> _Your task_: Word for word, restate the lines of the data below between those holding "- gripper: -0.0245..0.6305" and "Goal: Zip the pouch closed", inclusive; pictures do not belong in the copy.

> _The data_:
Segment Open

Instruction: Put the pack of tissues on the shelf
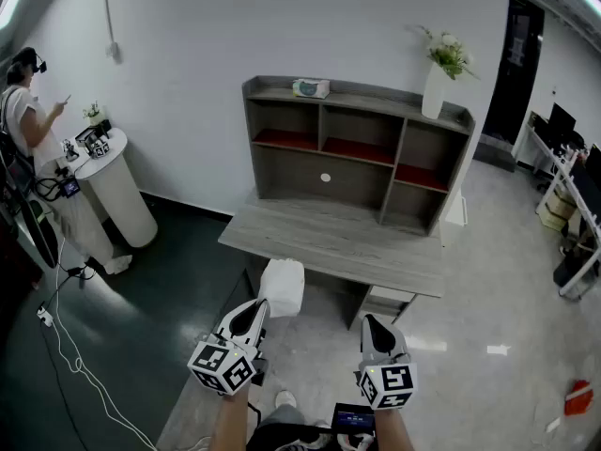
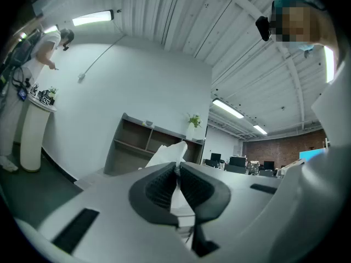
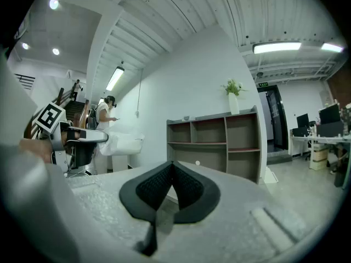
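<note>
The left gripper [image 2: 177, 167] has its jaws closed on the pack of tissues [image 2: 168, 153]. They pinch only a thin fold of the white wrapper, and most of the pack stands out beyond the jaw tips. The right gripper [image 3: 171, 167] has its jaws pressed together with nothing between them.

In the head view the pack is carried in the air, just in front of the near edge of the table [image 1: 338, 242]. It is well apart from the shelf unit [image 1: 362, 96] that stands at the back of that table.

The main risk is that narrow pinch. With so little wrapper in the jaws, the film could slide out or tear, and the pack could swing or drop on the way over the table. A loosely hanging pack may also catch on a compartment's edge or divider when pushed in, and so be pulled from the grip. On the top board, a reach too far right could knock the tall white vase [image 1: 435, 90] of flowers. A tissue box [image 1: 311, 87] already takes up part of the left end.

No brand or print can be read on the pack or the box. The cubes on the grippers carry only black-and-white square markers. A green sign above the far doorway, seen in the right gripper view, is too small to read.
</note>
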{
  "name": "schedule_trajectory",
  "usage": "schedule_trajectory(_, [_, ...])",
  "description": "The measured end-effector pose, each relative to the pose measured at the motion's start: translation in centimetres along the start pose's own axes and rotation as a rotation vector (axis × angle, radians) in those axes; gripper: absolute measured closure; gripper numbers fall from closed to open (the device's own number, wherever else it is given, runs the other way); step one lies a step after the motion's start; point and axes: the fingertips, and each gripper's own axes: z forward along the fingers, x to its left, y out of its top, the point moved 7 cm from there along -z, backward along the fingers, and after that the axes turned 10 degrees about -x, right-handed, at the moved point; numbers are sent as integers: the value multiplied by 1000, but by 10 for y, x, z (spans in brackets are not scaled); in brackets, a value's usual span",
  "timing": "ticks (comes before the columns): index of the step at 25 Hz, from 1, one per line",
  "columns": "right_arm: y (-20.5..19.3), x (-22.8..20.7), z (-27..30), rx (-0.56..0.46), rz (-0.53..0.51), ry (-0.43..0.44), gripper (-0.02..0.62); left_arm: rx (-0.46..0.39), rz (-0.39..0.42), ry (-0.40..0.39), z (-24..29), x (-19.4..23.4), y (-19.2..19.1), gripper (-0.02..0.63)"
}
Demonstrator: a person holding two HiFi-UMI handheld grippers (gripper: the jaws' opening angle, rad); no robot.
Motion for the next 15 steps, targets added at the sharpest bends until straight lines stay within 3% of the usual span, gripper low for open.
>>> schedule_trajectory(15, [4,3,-6,-20,-13,17,591,-49,-8,36,-15,2,11,595])
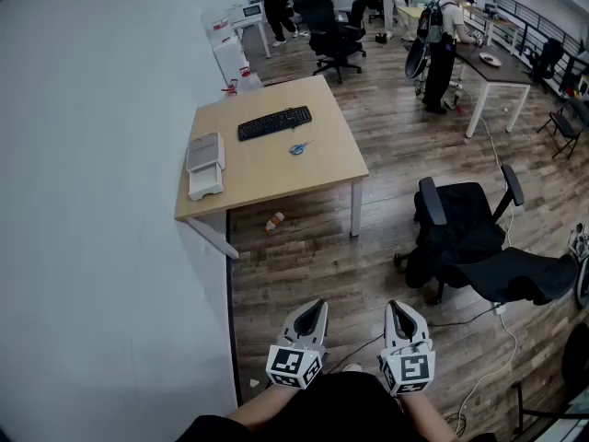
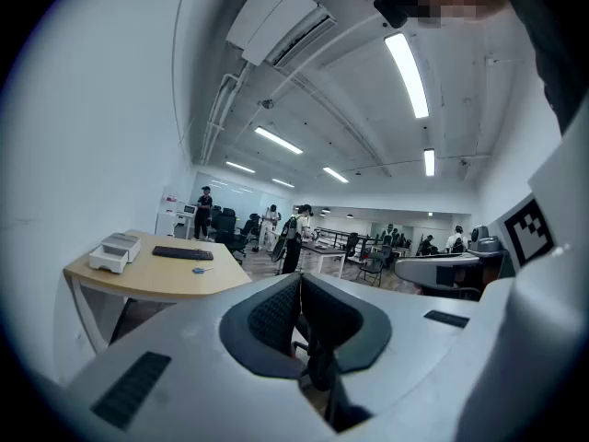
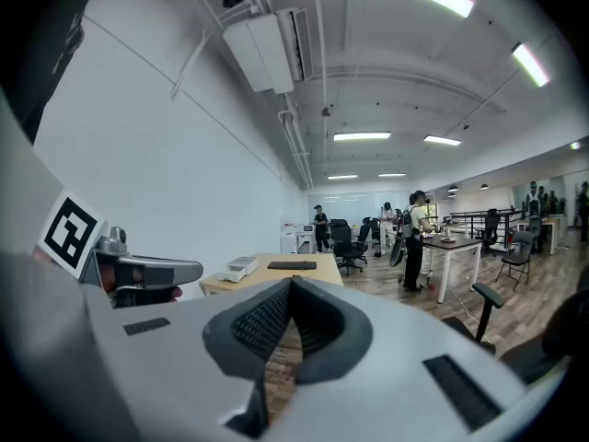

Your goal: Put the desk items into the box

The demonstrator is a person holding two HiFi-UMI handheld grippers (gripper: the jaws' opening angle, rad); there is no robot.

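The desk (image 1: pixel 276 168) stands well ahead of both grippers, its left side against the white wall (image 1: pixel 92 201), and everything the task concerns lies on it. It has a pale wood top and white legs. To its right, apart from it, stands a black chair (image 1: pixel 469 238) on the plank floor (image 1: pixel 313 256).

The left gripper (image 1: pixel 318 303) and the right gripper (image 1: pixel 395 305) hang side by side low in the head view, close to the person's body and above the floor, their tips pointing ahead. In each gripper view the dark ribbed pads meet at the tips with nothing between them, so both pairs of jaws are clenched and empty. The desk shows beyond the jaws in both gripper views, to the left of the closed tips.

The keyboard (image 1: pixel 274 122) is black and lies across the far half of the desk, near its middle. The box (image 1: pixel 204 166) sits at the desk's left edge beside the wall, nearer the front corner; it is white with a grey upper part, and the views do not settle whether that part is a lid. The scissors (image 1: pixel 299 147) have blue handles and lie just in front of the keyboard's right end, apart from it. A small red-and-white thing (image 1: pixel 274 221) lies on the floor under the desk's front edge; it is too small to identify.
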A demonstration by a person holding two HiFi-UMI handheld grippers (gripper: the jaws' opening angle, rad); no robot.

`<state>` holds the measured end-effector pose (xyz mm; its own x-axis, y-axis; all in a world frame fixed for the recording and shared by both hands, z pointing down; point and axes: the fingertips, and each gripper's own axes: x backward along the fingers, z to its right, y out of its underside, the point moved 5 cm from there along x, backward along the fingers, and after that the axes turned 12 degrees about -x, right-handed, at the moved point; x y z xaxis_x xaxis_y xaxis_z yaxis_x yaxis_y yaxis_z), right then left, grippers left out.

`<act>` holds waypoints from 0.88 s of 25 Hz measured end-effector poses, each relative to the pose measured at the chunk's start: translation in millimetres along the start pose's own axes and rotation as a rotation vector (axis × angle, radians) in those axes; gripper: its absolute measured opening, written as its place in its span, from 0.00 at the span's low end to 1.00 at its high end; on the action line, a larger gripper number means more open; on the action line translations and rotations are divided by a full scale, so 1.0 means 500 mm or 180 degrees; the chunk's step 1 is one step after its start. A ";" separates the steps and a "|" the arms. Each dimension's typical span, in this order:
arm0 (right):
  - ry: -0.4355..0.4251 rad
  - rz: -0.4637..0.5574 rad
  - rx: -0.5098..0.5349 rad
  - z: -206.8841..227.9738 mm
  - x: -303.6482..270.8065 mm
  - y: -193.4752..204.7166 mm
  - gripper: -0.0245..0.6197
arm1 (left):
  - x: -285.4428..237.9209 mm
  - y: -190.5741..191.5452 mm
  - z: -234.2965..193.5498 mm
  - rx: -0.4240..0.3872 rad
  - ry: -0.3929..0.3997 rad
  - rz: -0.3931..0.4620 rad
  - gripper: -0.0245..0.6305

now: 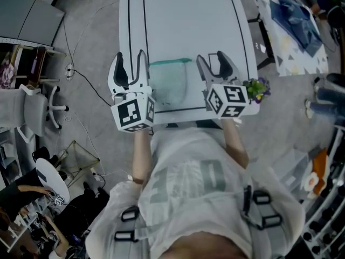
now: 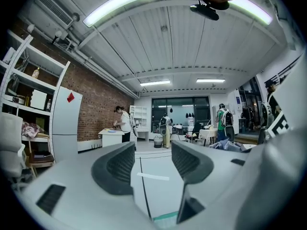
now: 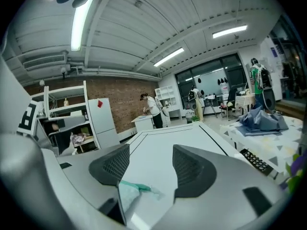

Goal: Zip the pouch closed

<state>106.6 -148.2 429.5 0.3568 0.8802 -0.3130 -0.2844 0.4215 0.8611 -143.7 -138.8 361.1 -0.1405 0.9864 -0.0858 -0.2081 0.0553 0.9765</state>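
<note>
pouch (image 1: pixel 168 84): flat on table (image 1: pixel 183 15), near edge, between the grippers | left gripper (image 1: pixel 130 58): spread, empty | right gripper (image 1: pixel 211 58): spread, empty | slider: unclear, possibly right end | advice: pin one end, draw slider straight along, fabric taut

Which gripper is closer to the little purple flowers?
Right. The right gripper hovers just left of the flowers, its marker cube beside them; the left gripper is across the pouch, on its far side.
</note>
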 end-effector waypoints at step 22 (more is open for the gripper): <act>-0.0064 -0.1573 0.1412 0.064 -0.146 0.210 0.46 | -0.001 0.028 -0.004 0.0027 0.0043 -0.0151 0.37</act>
<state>78.9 -175.2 555.8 0.3690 0.6003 -0.7096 0.3086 0.6410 0.7028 -148.4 -139.1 374.4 -0.1437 0.9804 -0.1347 -0.2066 0.1034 0.9730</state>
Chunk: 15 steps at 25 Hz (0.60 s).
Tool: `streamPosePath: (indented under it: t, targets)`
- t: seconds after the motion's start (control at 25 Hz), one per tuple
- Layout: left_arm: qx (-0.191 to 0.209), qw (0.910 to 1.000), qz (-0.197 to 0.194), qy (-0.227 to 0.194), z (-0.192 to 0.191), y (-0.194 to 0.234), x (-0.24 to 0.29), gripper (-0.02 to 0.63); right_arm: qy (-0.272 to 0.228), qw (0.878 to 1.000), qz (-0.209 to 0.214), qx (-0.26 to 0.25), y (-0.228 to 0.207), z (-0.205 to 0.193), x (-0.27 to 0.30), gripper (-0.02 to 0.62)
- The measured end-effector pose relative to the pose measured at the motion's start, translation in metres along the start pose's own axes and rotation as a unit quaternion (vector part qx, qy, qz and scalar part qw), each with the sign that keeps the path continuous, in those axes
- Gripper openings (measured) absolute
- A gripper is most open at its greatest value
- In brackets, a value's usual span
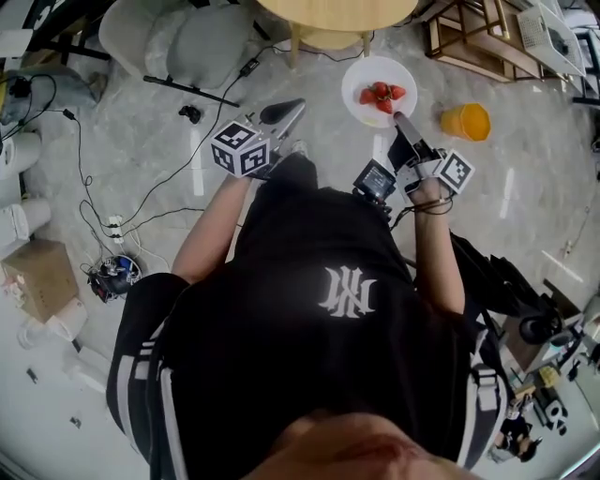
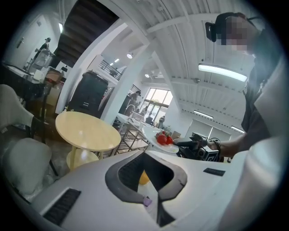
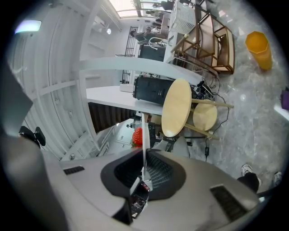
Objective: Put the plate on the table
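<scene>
- Two grippers: the left gripper (image 1: 292,108) and the right gripper (image 1: 401,120).
- One white plate (image 1: 378,89), at the tip of the right gripper.
- About four strawberries (image 1: 381,95) on that plate; the heap is too small for a sure count.
- One orange cup (image 1: 466,121) on the floor, just right of the right gripper.
- One round wooden table (image 1: 336,11), ahead of both grippers.
- One wooden rack (image 1: 473,37), beyond the right gripper.
- One cardboard box (image 1: 39,277), well to the left of the left gripper.
</scene>
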<state>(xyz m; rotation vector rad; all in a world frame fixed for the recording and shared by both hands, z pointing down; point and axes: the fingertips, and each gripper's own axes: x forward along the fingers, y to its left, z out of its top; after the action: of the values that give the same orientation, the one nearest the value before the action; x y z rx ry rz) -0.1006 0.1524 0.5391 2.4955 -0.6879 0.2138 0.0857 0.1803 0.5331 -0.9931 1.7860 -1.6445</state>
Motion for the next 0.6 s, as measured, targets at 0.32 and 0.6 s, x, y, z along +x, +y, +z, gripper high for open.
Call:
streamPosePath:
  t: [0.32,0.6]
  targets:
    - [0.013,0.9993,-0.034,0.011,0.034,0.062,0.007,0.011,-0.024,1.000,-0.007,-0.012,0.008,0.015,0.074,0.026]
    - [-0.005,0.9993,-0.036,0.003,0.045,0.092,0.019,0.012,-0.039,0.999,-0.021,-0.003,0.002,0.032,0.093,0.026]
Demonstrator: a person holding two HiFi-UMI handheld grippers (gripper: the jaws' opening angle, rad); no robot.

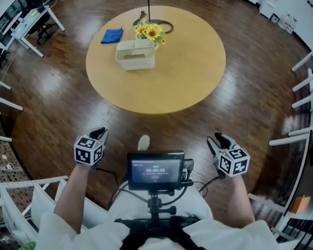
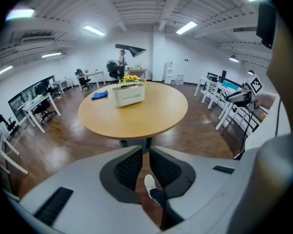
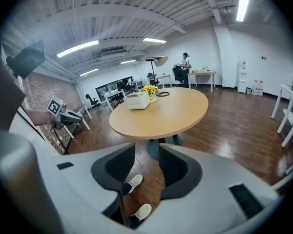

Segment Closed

> _Expected answer_:
  - gripper: -0.0245..0.6305

now: 
now: 
now: 

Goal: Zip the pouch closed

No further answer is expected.